Wednesday I’m going to the Penny Arcade Child’s Play 2006 Dinner Auction.

Thursday, a group of us are going into the theatre building.

It’s the small carved lines that I still see, like when I look at him with my glasses on, all I can see is his age – the distance between us for all that we’re very much the same.

paying (back) different people

Leisure Alaska, like a love child of Kashmir and the Polyphonic Spree.

I would like to meet you in a coffee shop somewhere. Accident instead of design. I want that moment of feeling my heart leap in a mix of pleasure and terror when I see you. My stomach stabbed with ice, your face suddenly unreadable. I want us to look like a badly cut piece of film, staggering and awkward and so cold. There might be ashtray weather outside, there might be sun. Either way it doesn’t matter. After painfully polite conversation, we would escape from the public glare of the cafe and find a place to sit and stare out at the world. It would be too cruel to stay where anyone could overhear us.
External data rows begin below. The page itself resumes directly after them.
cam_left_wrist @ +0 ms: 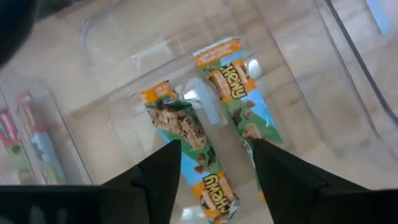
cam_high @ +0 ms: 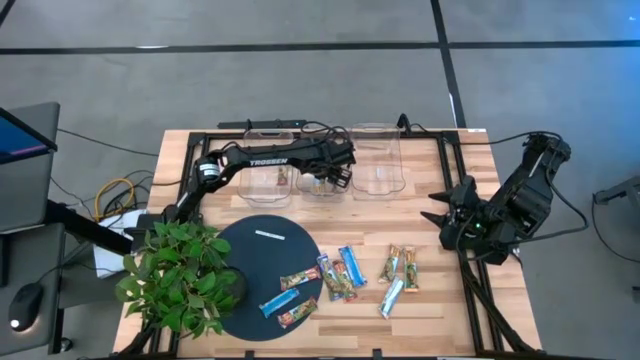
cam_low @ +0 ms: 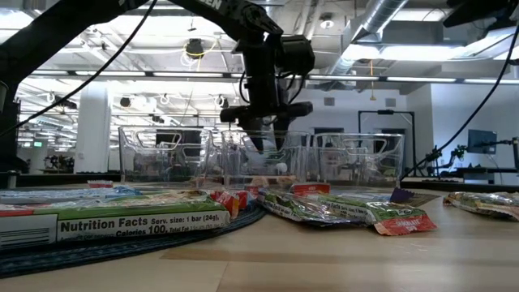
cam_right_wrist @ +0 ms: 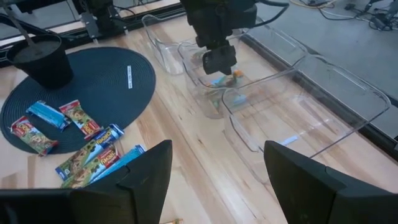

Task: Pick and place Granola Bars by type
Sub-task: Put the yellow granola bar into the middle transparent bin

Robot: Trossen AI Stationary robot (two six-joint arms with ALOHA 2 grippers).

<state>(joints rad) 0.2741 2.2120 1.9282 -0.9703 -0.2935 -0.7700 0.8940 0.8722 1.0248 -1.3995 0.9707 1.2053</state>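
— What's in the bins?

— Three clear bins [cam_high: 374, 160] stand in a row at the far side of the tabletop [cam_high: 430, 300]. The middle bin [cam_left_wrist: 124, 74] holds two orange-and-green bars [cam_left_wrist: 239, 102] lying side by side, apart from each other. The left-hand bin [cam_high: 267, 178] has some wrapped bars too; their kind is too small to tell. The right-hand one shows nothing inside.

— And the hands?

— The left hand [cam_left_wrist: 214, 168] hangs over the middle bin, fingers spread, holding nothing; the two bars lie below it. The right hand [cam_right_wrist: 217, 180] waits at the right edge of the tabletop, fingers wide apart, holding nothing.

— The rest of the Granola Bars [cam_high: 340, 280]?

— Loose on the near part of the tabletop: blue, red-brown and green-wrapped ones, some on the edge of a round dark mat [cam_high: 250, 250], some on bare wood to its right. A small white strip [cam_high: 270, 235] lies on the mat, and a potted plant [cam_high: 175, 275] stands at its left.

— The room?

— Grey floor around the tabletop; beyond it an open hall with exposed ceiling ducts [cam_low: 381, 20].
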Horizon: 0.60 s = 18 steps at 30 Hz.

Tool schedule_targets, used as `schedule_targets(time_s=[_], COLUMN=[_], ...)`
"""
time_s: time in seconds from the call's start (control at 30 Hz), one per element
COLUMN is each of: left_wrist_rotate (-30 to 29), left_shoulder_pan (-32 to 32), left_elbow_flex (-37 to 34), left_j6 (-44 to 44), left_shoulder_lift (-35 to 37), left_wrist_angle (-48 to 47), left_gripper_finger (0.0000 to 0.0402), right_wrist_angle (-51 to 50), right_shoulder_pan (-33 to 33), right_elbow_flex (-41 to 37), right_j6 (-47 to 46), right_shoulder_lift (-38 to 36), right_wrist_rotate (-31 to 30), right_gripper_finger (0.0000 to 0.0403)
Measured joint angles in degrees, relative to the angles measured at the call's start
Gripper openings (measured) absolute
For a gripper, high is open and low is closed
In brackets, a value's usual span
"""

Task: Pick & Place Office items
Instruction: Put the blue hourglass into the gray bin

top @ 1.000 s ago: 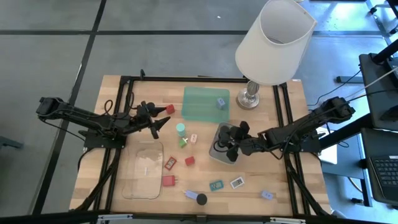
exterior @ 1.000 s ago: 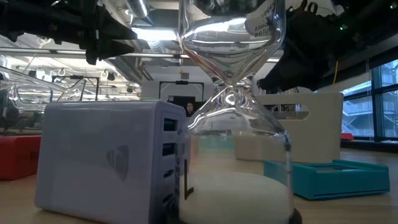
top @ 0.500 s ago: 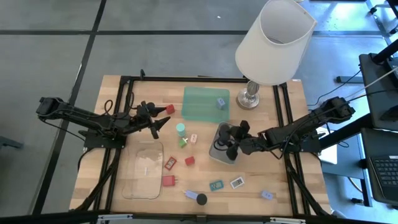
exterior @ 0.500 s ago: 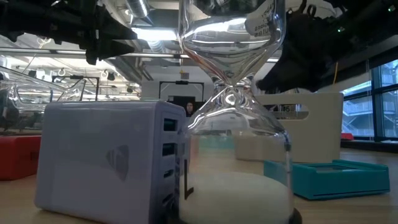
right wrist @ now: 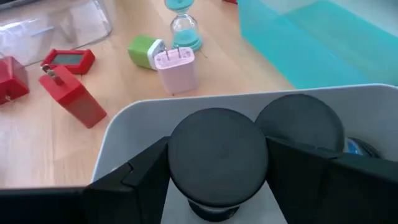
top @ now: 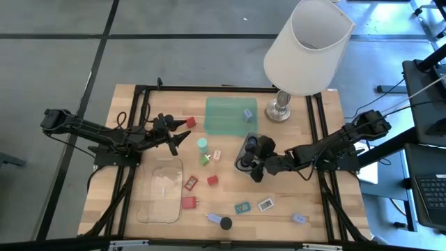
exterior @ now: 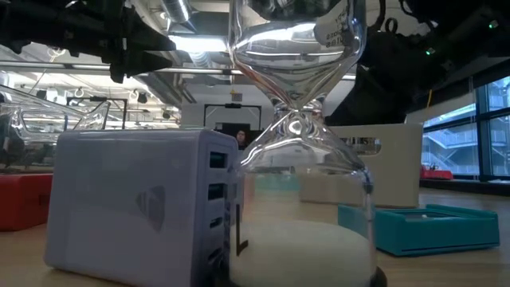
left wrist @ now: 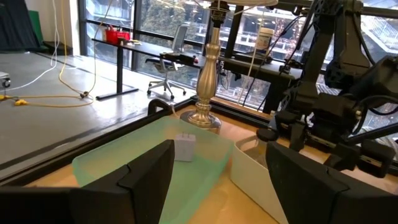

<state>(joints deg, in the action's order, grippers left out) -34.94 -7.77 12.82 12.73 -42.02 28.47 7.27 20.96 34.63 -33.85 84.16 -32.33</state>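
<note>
Left arm waits at the table's left-centre, no shift over the last second; left gripper (top: 180, 137) hangs just beside a red block (top: 190, 122), jaws spread wide and empty in its wrist view, looking across the green tray (top: 226, 115) where one pale blue-grey piece (top: 247, 114) sits. Centre of table unchanged: teal hourglass (top: 202, 144), green charger (top: 205, 160), pink charger (top: 217, 155), more red pieces near the clear tray (top: 160, 188), labelled cards (top: 265, 204) toward the front edge. The change is on the right: right gripper (top: 251, 162) has slid a little toward the table's centre over the grey tray (right wrist: 124, 118). Its jaws close on a black round cap (right wrist: 217, 155), held above the tray floor beside a second cap (right wrist: 300, 124) already inside. My reading: the cap is being lined up for release, not yet dropped; many items remain.
</note>
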Motion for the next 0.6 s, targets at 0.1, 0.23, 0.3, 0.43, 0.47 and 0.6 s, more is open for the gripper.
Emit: schedule_targets(time_s=[0.1,0.23,0.3,0.43,0.47,0.6], left_wrist_rotate=[0.0,0.0,0.0,0.0,0.0,0.0], left_shoulder_pan=[0.0,0.0,0.0,0.0,0.0,0.0], left_elbow_flex=[0.0,0.0,0.0,0.0,0.0,0.0], left_j6=[0.0,0.0,0.0,0.0,0.0,0.0], left_shoulder_lift=[0.0,0.0,0.0,0.0,0.0,0.0], left_wrist_angle=[-0.1,-0.1,-0.2,-0.1,-0.1,-0.1], left_gripper_finger=[0.0251,0.0251,0.0251,0.0251,0.0251,0.0251], right_wrist_angle=[0.0,0.1,0.1,0.3,0.3,0.0], right_shoulder_pan=[-0.1,-0.1,-0.1,-0.1,-0.1,-0.1], right_elbow_flex=[0.0,0.0,0.0,0.0,0.1,0.1], right_j6=[0.0,1.0,1.5,2.7,3.0,4.5], right_shoulder_lift=[-0.1,-1.0,-1.5,-2.5,-2.6,-2.7], right_wrist_rotate=[0.0,0.0,0.0,-1.6,-1.8,-4.5], right_gripper_finger=[0.0221,0.0221,0.0221,0.0221,0.0221,0.0221])
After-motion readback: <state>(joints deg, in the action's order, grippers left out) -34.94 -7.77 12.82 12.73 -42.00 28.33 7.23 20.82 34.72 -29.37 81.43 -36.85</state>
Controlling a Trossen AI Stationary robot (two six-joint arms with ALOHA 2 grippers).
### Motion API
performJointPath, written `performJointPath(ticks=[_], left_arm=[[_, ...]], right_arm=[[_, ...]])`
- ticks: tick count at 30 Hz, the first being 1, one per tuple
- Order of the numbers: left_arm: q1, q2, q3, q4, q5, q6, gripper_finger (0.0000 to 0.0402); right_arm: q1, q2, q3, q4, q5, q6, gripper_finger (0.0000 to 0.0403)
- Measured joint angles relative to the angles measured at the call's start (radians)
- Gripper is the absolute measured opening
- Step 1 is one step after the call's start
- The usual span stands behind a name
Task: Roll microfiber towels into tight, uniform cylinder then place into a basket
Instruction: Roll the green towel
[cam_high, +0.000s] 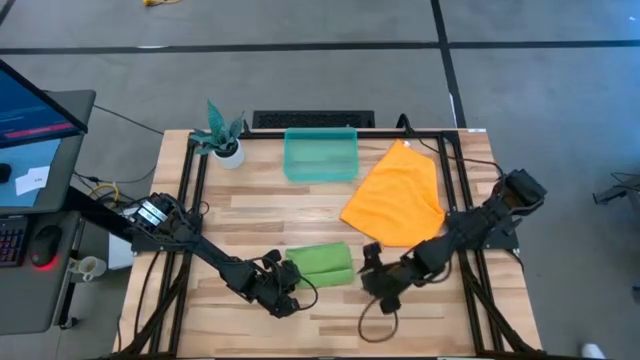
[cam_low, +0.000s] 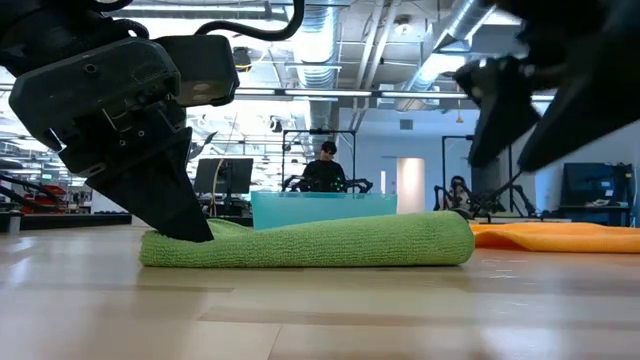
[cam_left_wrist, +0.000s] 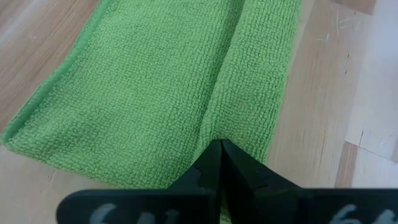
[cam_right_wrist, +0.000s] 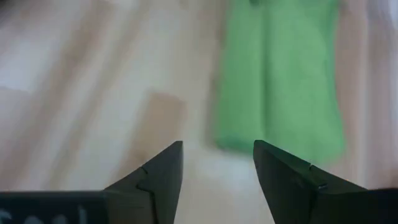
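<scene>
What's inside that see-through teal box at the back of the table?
From above, the basket looks empty; only its pale bottom shows. The green towel lies folded in front of it, and the orange towel lies spread beside it. In the low view the green towel hides its lower part.

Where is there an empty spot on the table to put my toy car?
Bare wood lies between the plant pot and the green towel, left of the basket. It is crowded near the green towel, where the left pincer and right pincer sit, and the orange towel fills the right.
</scene>
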Motion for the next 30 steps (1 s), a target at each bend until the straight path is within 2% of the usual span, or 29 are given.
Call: performJointPath(ticks=[4, 10, 18, 30], left_arm=[[0.001, 0.0, 0.0, 0.0, -0.001, 0.0, 0.0], [0.001, 0.0, 0.0, 0.001, -0.001, 0.0, 0.0], [0.001, 0.001, 0.0, 0.005, 0.0, -0.007, 0.0], [0.0, 0.002, 0.0, 0.006, -0.019, 0.005, 0.0001]], right_arm=[[0.024, 0.057, 0.001, 0.131, 0.0, -0.091, 0.0219], [-0.021, 0.157, 0.002, 0.227, 0.001, -0.162, 0.0219], [-0.098, 0.245, 0.002, 0.234, -0.004, -0.113, 0.0219], [-0.112, 0.246, 0.003, 0.217, -0.031, -0.048, 0.0218]])
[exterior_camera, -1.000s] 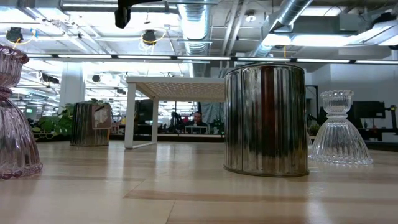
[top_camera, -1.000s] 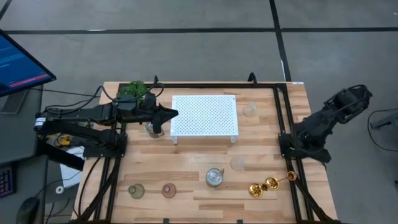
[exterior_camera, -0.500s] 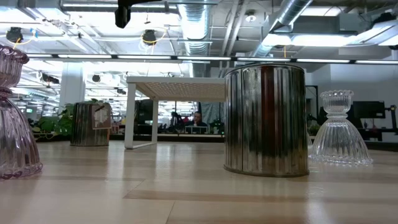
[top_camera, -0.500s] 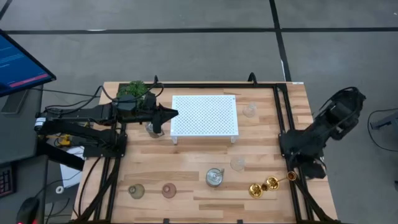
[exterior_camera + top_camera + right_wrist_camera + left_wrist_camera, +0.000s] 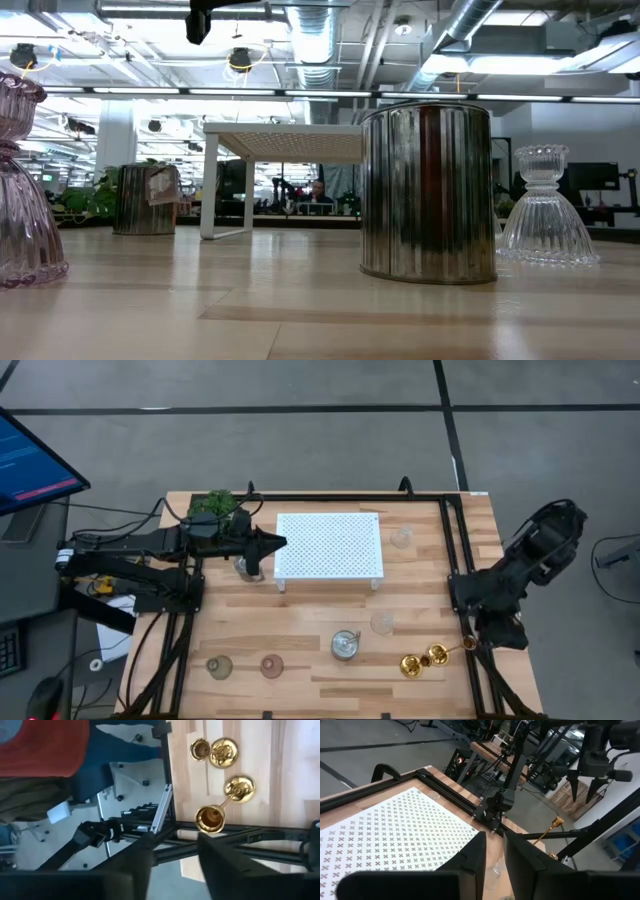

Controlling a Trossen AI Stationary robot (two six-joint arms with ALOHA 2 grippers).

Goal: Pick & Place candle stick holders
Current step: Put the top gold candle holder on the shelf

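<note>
Gold holders (image 5: 432, 657), shiny, one tall and slender, cluster at the high view's lower right. Right gripper (image 5: 503, 632) hangs bent over the table's right edge beside them, fingers apart. Left gripper (image 5: 272, 543), narrowly parted, reaches onto the white stand (image 5: 330, 545), part-hiding a silvery cup (image 5: 246, 567).

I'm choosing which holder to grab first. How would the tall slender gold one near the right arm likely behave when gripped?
The tall gold holder lies on its side by the table's edge rail, so a nudge would probably roll it. Its polished stem looks slippery and thin, and the wide cup end probably makes it top-heavy. The right gripper hangs open above it.
</note>
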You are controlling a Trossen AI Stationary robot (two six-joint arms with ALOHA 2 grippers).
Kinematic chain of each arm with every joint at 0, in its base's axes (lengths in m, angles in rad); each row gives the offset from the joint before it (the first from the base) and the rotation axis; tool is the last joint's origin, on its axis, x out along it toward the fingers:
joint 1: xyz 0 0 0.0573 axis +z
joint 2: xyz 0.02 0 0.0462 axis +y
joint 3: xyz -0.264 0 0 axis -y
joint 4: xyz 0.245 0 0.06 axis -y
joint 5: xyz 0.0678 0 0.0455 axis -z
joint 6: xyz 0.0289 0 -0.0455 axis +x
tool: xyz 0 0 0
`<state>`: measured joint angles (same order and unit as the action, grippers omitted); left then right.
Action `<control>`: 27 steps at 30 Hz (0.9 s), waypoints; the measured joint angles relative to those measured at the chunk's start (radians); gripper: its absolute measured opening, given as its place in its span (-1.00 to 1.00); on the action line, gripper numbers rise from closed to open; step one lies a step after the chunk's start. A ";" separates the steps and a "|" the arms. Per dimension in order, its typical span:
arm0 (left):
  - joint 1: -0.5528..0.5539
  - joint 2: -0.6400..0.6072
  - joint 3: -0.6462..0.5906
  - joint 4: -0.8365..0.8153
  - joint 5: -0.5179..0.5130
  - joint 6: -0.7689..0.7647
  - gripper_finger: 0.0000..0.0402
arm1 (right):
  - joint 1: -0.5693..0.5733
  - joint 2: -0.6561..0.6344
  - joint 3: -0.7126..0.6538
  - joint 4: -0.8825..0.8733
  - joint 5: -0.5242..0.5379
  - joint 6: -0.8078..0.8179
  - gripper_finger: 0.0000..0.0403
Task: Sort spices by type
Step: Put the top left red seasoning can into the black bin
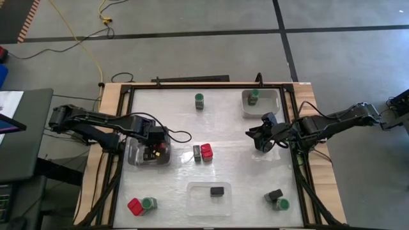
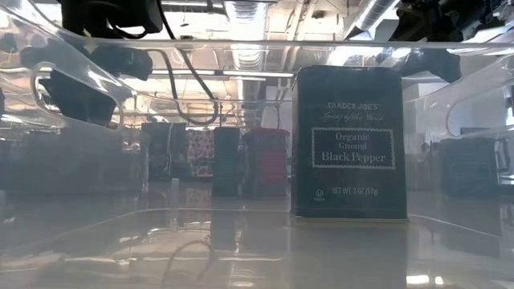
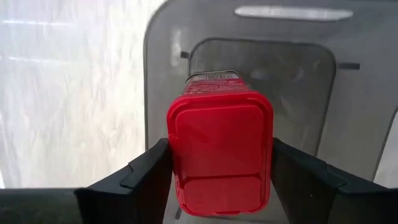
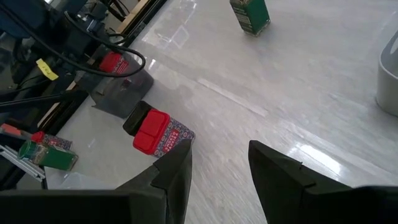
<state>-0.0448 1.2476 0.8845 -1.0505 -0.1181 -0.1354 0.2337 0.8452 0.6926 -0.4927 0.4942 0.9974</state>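
Note:
My left gripper [image 1: 153, 145] is down inside a grey tray [image 1: 135, 156] at the table's left and is shut on a red spice container [image 3: 219, 155]. My right gripper [image 1: 258, 138] hovers open over bare table toward the right. A red container [image 1: 206, 151] and a black box [image 1: 197, 153] stand together mid-table. One green-lidded jar [image 1: 199, 100] stands near the far edge and another [image 1: 254, 96] sits in a grey tray. A black pepper box [image 2: 349, 140] stands in a clear tray. Red [image 1: 135, 206] and green [image 1: 149, 203] ones sit near-left, black [image 1: 273, 195] and green [image 1: 282, 204] near-right. My left gripper pinches the red container between its two fingers, one [image 3: 149, 174] on each opposite side wall just below the red lid [image 3: 217, 134]. The fingers come from above, pointing down into the tray. The container stands upright. I cannot tell whether its base touches the tray floor.
The far-right grey tray [image 1: 271, 102] and the near clear tray [image 1: 195, 198] lie flat on the table. A black frame [image 1: 192, 84] runs around the table's edge. Bare table lies between the mid-table pair [image 4: 152, 132] and my right gripper [image 4: 217, 168].

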 joint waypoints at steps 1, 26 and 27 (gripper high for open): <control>0.000 0.000 0.000 -0.015 0.000 0.000 0.21 | 0.000 0.000 0.000 0.000 0.000 0.000 -0.08; -0.077 -0.145 -0.008 -0.158 0.001 -0.066 0.22 | 0.000 0.000 0.000 0.000 0.000 0.024 -0.08; -0.079 -0.145 -0.019 -0.146 0.000 -0.072 0.22 | 0.000 0.000 0.000 0.000 0.000 0.024 -0.08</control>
<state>-0.1240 1.1023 0.8654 -1.1967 -0.1184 -0.2074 0.2337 0.8452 0.6926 -0.4923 0.4942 1.0210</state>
If you do nothing else this week, click here for music.

Someone else, someone who’s just heard of you.

A restaurant, we’re friends with odd flashes of intimacy that don’t lead anywhere. You walk like a drumbeat and I appreciate how your large hands flutter around your anecdotal stories, pale birds battered by how you frame your history. We’re talking about melodrama, how you declared you would never love again at age twenty-five. I thought that was charming in the way that embarrassing young mistakes can be until I realized that twenty-five is older than me. Then I looked down at my plate.

Later, in your antique apartment full of follow-the-instructions furniture, the music is wildly inappropriate, a random playlist shuffled from a little white box the size of a nineteen thirteen suicide. The urge to write is distracting, but my fingers stumble when they dance across the keys. Instead I get up to watch the miracle of your pencil outlining something that only had a blurry reality inside of my head. I’m caught in a chemical loop, scales of thoughts playing my spine for kicks, ignoring my more rational decisions. It would be unfortunate if it weren’t only two days a month. I think of clockwork, how the victorians made mannequins that played chess. Spinning brass gears and crystal eyes dyed as blue as yours. Hands that held pencils, that could only draw one figure. One figure, perfect, for ever. I think of hands.